My head doesn’t like the idea of acceptance at all. I can feel myself steel against the idea of giving in and letting the bullies win. I don’t accept, I stand up and fight to make things better. Acceptance is for pigeons.

My heart doesn’t quite agree. When I can move past my oppositional reaction to acceptance and let my heart have its say, I suddenly know a small space of peace. My heart understands what my mind could never know. It understands that acceptance and surrender are the only ways to win when I am fighting something that cannot be changed.

Now, this doesn’t mean that I think we should all lay down and let random shitheads walk all over us, it just means fighting something that is immovable is a waste of life.

Wanting things to be different than they are is a huge source of pain that we humans inflict on ourselves over and over again. Whether we are fighting the change in the weather or systemic prejudice, the fact remains that the first thing we need to do is accept that it’s happening.

Accepting that something’s happening doesn’t mean celebrating it or condoning it, it just means allow yourself to acknowledge that this is how it is. (If in your mind you need to add ‘but I don’t want that to be happening’ then you probably haven’t quite arrived at acceptance.)

There is racism, there is covid, there is climate change. Whether you like it or not, these things exist.

It is weird how hard it can be (at least for me) to just do that acceptance step, but when I finally get there, it is a relief to no longer be fighting reality. Swimming against the current just doesn’t work. The river flows too fast and I’m not that good a swimmer.

The next step is a little different depending upon what I’m accepting. When I have to accept that the weather is going to do something that I don’t want it to do, the only choice is to alter my expectations and perspective because the weather absolutely does not care what I think.

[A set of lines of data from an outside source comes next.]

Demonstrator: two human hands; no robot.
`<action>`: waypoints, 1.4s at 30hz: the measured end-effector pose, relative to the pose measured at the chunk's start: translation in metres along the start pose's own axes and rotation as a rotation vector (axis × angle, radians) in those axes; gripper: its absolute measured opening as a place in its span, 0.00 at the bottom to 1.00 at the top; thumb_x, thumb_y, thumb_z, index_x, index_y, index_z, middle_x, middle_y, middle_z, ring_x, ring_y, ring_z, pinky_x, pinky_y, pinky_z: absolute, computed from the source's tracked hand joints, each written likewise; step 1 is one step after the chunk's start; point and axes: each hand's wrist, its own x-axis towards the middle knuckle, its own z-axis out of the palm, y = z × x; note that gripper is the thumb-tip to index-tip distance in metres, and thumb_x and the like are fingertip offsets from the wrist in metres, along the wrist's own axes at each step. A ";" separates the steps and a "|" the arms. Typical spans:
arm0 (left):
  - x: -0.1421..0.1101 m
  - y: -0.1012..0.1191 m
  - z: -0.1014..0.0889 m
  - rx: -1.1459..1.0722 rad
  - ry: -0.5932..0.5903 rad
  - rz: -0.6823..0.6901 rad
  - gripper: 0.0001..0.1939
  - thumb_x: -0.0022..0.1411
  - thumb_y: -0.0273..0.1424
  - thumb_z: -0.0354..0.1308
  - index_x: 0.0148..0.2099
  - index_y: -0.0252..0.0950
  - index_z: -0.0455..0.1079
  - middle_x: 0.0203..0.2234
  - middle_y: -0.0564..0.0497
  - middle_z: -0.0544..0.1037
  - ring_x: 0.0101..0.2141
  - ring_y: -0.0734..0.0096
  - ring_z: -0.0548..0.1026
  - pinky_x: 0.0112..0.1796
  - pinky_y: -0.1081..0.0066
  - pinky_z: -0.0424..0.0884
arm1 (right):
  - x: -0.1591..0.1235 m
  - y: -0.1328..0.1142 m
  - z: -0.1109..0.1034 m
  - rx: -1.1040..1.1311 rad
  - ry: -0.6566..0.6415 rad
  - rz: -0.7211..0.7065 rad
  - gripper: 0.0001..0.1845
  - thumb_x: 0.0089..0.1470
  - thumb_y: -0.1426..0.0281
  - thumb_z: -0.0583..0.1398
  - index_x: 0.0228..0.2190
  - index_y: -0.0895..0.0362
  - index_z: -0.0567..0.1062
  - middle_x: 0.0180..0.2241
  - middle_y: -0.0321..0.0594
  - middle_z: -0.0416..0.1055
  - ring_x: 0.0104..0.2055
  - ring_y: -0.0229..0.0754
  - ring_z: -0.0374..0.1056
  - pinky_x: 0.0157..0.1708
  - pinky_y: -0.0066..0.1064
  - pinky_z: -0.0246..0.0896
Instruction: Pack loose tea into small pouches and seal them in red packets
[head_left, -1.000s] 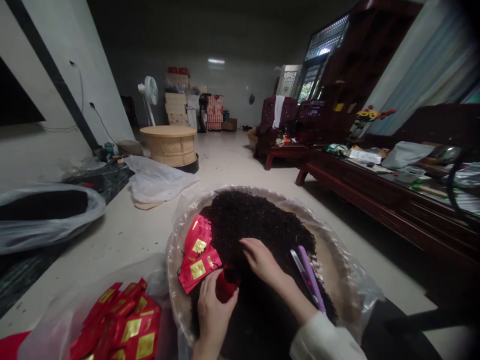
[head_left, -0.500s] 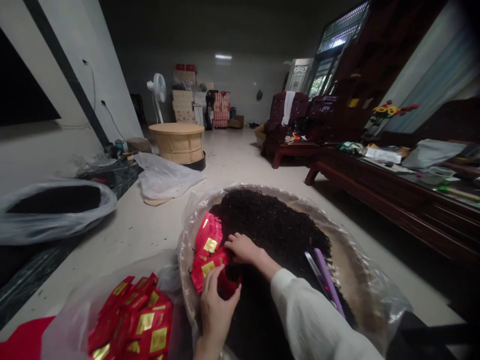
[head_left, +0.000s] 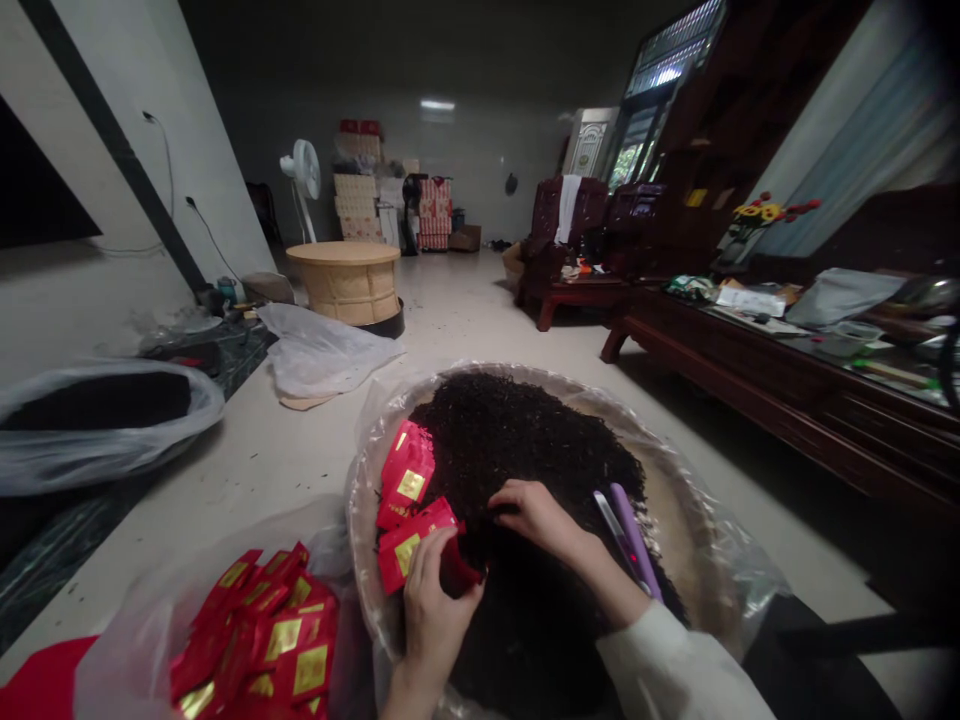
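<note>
My left hand (head_left: 439,605) is wrapped round a small red packet (head_left: 457,570), whose mouth gapes toward the right. Just right of it, my right hand (head_left: 536,515) has its fingers drawn together over dark dried tea leaves (head_left: 525,430), with some dark leaf at the fingertips. The leaves are heaped in a wide round basket (head_left: 694,515) lined with clear plastic. Against the basket's left side lie red packets with gold labels (head_left: 409,470). A purple flat iron (head_left: 634,540) with a small red light rests on the leaves at the right.
A clear plastic bag of many red packets (head_left: 281,630) stands at lower left. Farther left is an open bag of dark leaves (head_left: 97,400). Ahead are a round wooden table (head_left: 345,255), a plastic sheet (head_left: 322,350) and a fan (head_left: 304,165). A long dark table (head_left: 787,400) runs along the right.
My right hand has moved away from the packets to the right, over the leaves. My left hand still holds the red packet. The whole view has shifted slightly.
</note>
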 end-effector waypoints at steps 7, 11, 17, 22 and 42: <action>-0.001 0.015 0.010 0.027 -0.112 -0.025 0.18 0.53 0.28 0.61 0.48 0.37 0.69 0.39 0.44 0.79 0.40 0.55 0.78 0.41 0.56 0.76 | -0.045 -0.046 -0.032 0.492 0.292 -0.042 0.14 0.47 0.76 0.63 0.35 0.49 0.82 0.32 0.38 0.77 0.33 0.43 0.73 0.35 0.33 0.67; -0.004 0.020 0.014 0.045 -0.103 -0.005 0.17 0.54 0.28 0.60 0.48 0.36 0.68 0.40 0.43 0.79 0.40 0.54 0.78 0.41 0.56 0.76 | -0.049 -0.066 -0.031 0.571 0.287 -0.017 0.17 0.45 0.76 0.65 0.39 0.49 0.82 0.37 0.39 0.78 0.38 0.45 0.73 0.42 0.36 0.68; -0.007 0.020 0.017 0.059 -0.091 -0.022 0.21 0.52 0.27 0.61 0.50 0.36 0.66 0.42 0.43 0.78 0.43 0.53 0.77 0.43 0.54 0.75 | -0.066 -0.062 -0.022 0.794 0.475 0.054 0.13 0.56 0.68 0.60 0.42 0.50 0.80 0.44 0.43 0.76 0.46 0.48 0.71 0.44 0.39 0.68; -0.012 0.027 0.022 0.017 -0.092 -0.096 0.24 0.50 0.27 0.62 0.51 0.37 0.65 0.42 0.43 0.76 0.42 0.53 0.77 0.41 0.55 0.76 | -0.082 -0.056 0.006 0.475 0.520 0.145 0.10 0.51 0.65 0.65 0.38 0.49 0.81 0.37 0.44 0.75 0.41 0.51 0.68 0.41 0.43 0.65; 0.006 0.031 0.004 -0.856 -0.698 -0.852 0.23 0.40 0.37 0.72 0.38 0.31 0.75 0.30 0.46 0.83 0.31 0.62 0.79 0.33 0.69 0.72 | -0.088 -0.019 0.000 0.481 0.646 0.210 0.11 0.56 0.61 0.60 0.29 0.54 0.78 0.31 0.43 0.75 0.35 0.46 0.70 0.36 0.37 0.67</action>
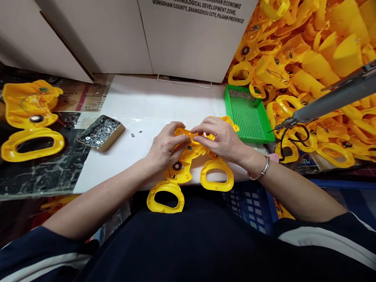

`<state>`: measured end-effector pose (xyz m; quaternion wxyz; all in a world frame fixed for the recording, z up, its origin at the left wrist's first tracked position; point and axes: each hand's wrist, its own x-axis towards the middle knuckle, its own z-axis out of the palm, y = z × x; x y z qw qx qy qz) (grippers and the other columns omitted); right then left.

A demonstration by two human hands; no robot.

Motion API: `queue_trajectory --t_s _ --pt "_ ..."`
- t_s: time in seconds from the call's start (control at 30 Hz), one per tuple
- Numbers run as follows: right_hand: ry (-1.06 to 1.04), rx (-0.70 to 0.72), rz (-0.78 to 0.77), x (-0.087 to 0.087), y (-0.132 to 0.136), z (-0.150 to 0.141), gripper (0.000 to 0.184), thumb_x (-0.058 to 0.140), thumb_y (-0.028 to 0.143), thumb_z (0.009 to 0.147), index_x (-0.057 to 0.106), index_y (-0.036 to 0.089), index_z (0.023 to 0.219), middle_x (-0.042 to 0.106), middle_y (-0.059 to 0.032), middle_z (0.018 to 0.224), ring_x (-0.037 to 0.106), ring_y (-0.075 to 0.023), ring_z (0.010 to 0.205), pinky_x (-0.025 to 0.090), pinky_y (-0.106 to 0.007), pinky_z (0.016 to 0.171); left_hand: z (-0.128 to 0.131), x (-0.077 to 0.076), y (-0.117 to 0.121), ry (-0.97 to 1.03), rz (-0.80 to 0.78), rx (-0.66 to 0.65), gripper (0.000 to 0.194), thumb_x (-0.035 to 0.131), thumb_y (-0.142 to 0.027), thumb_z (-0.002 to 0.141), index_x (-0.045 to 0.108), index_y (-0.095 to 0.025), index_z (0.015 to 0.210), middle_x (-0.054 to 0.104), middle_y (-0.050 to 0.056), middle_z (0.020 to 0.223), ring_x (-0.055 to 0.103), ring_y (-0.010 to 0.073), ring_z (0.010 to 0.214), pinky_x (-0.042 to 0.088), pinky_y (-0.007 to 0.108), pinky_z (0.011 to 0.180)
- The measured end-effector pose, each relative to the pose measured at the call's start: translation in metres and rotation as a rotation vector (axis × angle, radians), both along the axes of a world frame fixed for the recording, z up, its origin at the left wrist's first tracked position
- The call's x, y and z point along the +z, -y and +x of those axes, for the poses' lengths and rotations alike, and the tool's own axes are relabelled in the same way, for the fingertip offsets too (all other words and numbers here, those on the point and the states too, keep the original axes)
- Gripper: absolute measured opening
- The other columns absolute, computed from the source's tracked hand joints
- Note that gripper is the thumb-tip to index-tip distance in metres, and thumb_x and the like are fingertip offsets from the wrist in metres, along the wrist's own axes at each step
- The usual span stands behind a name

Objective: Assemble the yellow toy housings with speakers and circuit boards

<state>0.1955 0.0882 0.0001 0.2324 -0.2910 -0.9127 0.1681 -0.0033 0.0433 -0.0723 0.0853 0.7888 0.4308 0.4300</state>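
Two yellow plastic shell halves lie close together at the front edge of the white work surface. The left yellow shell half (185,172) has a round dark speaker-like part, small wires and a looped handle hanging over the edge. My left hand (166,145) is closed round its upper side, thumb and fingers near its top. Beside it, the right yellow shell half (217,177) lies mostly beneath my right hand (221,137), its handle loop showing below. My right fingers are bent and pinched near where the halves meet. Whatever small part sits between the fingertips is hidden.
A metal tin (101,133) of small shiny parts stands left, with two tiny metal pieces (136,133) nearby. A green tray (249,117) holds screws. A grey electric screwdriver (331,100) juts in from the right before heaped yellow shells (317,62). White cartons (188,43) stand behind.
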Motion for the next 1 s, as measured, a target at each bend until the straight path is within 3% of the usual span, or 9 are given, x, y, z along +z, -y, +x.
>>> queue_trajectory --t_s 0.3,0.6,0.8,1.0 --pt "0.078 -0.016 0.057 -0.001 -0.0036 -0.0004 0.025 0.049 0.029 0.098 0.071 0.017 0.103 0.062 -0.0061 0.087 0.054 -0.0179 0.084 0.042 -0.033 0.078 0.0003 0.0003 -0.0004 -0.012 0.007 -0.001 0.015 0.054 -0.025 0.094 0.068 -0.021 0.095 0.057 0.01 0.113 0.06 0.0224 0.101 0.054 0.035 0.08" --pt "0.143 -0.03 -0.002 0.0042 -0.0026 0.0016 0.016 0.056 0.026 0.094 0.07 0.018 0.092 0.061 -0.0051 0.087 0.052 -0.0179 0.084 0.04 -0.032 0.08 0.0001 -0.0003 -0.0003 0.017 -0.021 0.003 0.015 0.055 -0.028 0.095 0.069 -0.023 0.097 0.058 0.009 0.115 0.06 0.0208 0.102 0.054 0.035 0.081" --pt "0.176 -0.036 0.044 0.0017 -0.0036 0.0055 0.009 0.062 0.025 0.091 0.068 0.018 0.092 0.059 -0.0043 0.087 0.052 -0.0177 0.084 0.039 -0.032 0.08 0.0004 -0.0005 -0.0015 0.036 -0.02 -0.025 0.015 0.055 -0.027 0.095 0.069 -0.022 0.096 0.057 0.009 0.115 0.06 0.0209 0.101 0.054 0.035 0.082" --pt "0.222 -0.03 0.082 -0.0005 -0.003 0.0051 0.016 0.051 0.027 0.096 0.061 0.018 0.087 0.058 -0.0054 0.088 0.051 -0.019 0.086 0.038 -0.033 0.081 0.0011 -0.0022 -0.0025 0.056 -0.016 -0.023 0.014 0.056 -0.026 0.094 0.069 -0.021 0.094 0.058 0.009 0.114 0.061 0.0201 0.101 0.055 0.033 0.08"
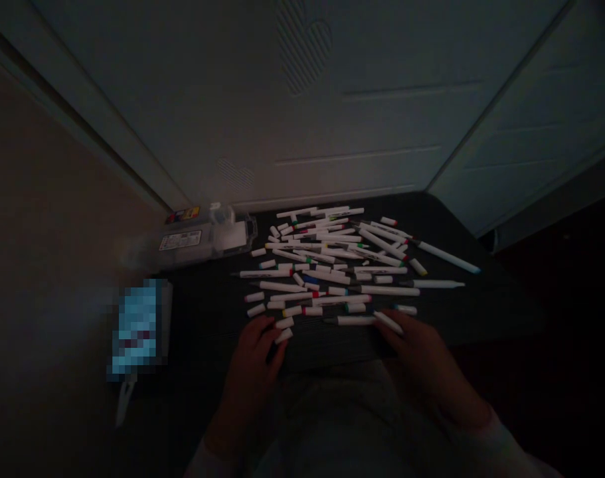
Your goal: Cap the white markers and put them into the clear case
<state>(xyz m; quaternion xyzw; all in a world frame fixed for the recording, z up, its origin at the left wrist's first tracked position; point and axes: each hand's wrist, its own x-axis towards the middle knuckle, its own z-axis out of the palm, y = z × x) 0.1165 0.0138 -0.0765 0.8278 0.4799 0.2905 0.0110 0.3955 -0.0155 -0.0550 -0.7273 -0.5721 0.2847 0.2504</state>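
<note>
The scene is very dark. Several white markers (332, 265) and loose white caps lie scattered on a dark table (456, 312). My left hand (255, 355) rests at the table's near edge, its fingertips pinched on a small white cap (283, 336). At the near edge to the right, my right hand (416, 352) has its fingers closed round a white marker (388, 322) that sticks out toward the pile.
A clear plastic marker case (207, 239) lies at the table's back left. A blurred bluish object (135, 328) sits at the left beside the table. Pale panelled walls (332, 119) rise behind the table. My light sleeves show at the bottom.
</note>
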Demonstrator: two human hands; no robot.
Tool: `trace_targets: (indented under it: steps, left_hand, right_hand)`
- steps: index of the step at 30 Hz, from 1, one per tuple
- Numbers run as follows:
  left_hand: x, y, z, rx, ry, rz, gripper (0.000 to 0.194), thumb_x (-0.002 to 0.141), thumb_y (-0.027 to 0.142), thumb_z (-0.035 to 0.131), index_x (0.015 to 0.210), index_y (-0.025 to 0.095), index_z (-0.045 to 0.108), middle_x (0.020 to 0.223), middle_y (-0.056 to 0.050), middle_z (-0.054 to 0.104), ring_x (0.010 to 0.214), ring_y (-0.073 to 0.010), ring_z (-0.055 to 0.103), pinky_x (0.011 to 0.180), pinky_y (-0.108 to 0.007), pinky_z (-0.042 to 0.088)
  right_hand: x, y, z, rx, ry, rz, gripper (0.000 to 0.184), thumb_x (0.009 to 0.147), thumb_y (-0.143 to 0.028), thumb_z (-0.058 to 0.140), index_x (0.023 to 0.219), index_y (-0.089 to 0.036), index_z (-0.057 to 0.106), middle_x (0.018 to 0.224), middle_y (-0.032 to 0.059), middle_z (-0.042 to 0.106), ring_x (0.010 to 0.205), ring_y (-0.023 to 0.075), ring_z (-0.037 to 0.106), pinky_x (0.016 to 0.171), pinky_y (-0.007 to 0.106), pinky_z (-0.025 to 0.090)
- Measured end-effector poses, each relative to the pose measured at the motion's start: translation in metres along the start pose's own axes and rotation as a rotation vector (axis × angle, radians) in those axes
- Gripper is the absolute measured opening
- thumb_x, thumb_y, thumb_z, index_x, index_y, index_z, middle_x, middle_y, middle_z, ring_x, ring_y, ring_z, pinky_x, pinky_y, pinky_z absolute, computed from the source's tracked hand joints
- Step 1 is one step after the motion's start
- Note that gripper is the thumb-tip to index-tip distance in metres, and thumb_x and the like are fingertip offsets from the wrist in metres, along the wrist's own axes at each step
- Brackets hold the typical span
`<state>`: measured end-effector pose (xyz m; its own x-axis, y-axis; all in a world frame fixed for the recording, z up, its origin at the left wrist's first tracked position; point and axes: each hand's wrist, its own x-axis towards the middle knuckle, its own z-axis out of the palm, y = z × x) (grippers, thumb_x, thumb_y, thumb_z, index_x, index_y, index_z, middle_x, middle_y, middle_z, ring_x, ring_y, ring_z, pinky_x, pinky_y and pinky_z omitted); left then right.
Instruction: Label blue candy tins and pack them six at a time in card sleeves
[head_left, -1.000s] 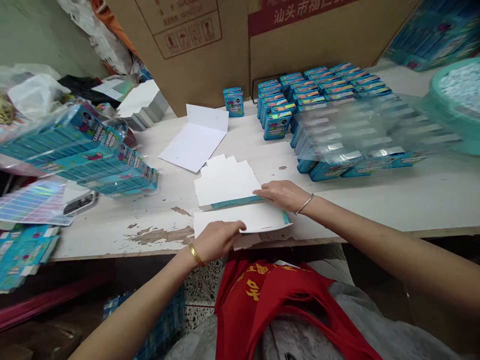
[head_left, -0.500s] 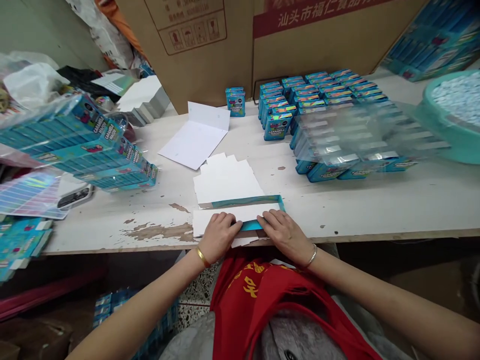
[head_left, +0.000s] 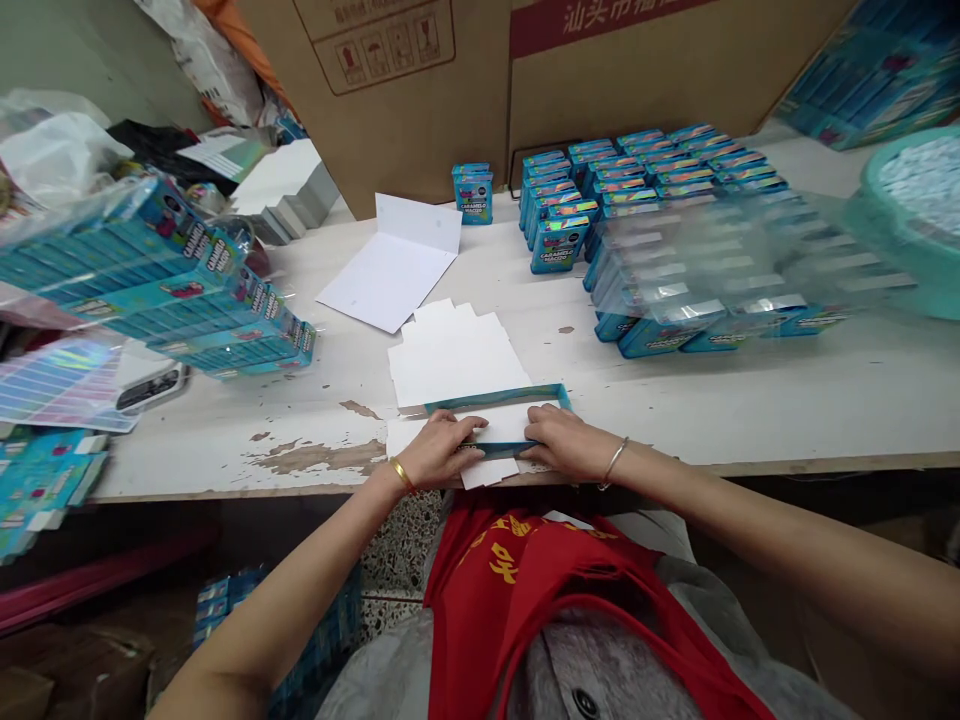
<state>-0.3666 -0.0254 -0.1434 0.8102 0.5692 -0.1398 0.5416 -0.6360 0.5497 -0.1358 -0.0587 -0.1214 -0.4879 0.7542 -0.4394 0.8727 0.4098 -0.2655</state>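
Note:
A shallow cardboard tray (head_left: 504, 424), white inside with blue edges, lies near the front edge of the table with its far wall standing up. My left hand (head_left: 442, 446) grips the tray's near side towards the left, thumb inside and fingers outside. At the right part of the same near wall, my right hand (head_left: 564, 440) pinches in the same way. Beyond the tray spreads a fanned stack of white card blanks (head_left: 457, 358). A white flap of card (head_left: 487, 472) pokes out under the near wall, over the table edge.
A folded white card (head_left: 394, 270) lies behind the blanks. Rows of small blue candy boxes (head_left: 559, 245) stand at the back right, partly under clear film. Wrapped blue boxes (head_left: 217, 310) are on the left. A turquoise basin (head_left: 877, 200) of white pieces sits far right. Large cartons (head_left: 405, 120) block the back.
The flat card at the front has become a tray with raised walls. My right hand came down from the far side to the near wall; my left hand stayed by that side.

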Motion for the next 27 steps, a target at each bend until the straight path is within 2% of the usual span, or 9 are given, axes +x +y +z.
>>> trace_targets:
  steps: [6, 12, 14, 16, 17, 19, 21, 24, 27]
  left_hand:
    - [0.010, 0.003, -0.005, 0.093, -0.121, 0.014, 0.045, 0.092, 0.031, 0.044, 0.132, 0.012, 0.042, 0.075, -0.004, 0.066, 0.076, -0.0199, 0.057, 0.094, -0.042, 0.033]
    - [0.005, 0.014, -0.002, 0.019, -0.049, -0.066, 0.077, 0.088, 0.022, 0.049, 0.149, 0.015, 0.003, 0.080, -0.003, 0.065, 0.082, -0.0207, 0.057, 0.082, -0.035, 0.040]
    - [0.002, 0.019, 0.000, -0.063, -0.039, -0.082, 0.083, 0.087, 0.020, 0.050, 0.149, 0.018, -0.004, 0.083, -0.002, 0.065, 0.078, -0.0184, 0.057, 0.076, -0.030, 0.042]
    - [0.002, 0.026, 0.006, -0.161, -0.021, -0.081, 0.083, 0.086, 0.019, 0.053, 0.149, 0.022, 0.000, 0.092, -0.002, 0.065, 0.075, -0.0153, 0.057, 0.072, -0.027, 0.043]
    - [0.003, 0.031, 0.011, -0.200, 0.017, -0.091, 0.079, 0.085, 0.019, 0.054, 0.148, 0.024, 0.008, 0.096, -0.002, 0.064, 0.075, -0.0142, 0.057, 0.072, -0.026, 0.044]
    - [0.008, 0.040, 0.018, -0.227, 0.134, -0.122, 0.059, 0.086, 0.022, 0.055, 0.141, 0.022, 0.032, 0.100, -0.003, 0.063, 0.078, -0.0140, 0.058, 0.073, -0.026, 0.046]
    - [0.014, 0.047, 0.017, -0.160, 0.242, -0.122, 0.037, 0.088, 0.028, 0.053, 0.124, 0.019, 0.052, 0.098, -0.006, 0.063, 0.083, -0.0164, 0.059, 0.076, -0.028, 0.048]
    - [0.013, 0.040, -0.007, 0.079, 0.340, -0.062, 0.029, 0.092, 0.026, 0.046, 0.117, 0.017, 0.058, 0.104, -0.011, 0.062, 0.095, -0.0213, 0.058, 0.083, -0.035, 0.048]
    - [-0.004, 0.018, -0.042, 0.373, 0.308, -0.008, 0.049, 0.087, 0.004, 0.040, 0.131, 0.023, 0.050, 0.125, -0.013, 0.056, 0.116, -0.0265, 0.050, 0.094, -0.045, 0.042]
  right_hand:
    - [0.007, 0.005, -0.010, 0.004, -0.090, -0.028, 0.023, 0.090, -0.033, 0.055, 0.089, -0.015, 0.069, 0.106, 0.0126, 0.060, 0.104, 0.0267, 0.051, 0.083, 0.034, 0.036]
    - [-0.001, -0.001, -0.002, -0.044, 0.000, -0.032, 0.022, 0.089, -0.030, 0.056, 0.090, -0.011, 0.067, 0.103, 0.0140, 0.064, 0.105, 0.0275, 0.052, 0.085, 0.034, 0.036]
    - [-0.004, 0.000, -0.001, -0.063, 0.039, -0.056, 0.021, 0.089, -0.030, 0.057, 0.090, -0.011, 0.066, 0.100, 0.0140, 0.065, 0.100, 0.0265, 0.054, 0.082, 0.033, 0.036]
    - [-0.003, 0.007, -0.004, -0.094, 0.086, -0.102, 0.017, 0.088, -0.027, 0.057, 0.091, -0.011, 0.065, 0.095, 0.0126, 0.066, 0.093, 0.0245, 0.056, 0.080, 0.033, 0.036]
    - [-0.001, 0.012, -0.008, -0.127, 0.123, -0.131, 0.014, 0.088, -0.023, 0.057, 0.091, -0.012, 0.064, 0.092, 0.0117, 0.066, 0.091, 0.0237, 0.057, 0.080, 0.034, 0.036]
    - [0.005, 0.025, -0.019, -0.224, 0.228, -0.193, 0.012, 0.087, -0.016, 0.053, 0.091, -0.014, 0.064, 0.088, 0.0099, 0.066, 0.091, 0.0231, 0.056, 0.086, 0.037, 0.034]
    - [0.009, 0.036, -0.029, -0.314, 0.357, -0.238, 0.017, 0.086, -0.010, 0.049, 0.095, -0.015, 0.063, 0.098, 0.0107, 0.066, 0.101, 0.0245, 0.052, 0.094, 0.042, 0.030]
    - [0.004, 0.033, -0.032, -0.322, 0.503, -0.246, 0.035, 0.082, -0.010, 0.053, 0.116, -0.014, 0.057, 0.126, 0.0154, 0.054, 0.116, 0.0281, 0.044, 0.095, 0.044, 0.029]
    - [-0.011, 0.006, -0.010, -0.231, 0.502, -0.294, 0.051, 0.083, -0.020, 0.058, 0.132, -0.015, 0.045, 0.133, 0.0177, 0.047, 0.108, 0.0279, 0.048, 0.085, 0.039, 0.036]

If I’m accepting that there is systemic racism, I don’t have to be so complacent. I still have to accept that it is there and that it exists, but I can look at real tangible ways that I can make a difference. I can stock my bookshelves (at school and at home) with diverse voices and authors, I can teach my students about systemic racism, I can spend more time listening and less time talking so that I can hear the experiences of people who have lived this reality. I have to accept so that I have room to act.

So, what about remote learning? I accept that it is happening. I can’t change it, so I need to change my perspective on it. I talk to my students about how they’re doing, I try to keep them active and engaged in what they’re learning. I give time in my Google Meets for us to play and laugh and have fun.

I try to breathe more and judge (myself) less.

I try to be authentic in my acceptance and not secretly allow myself to rant and rave and fight against what is.

This too shall pass, and while Covid-19 will be something that my students will always remember, I want them to remember how we still managed to learn and have fun. I want them to know that we are all truly, amazingly adaptable and that we don’t need to try to bend reality to fit with our every whim.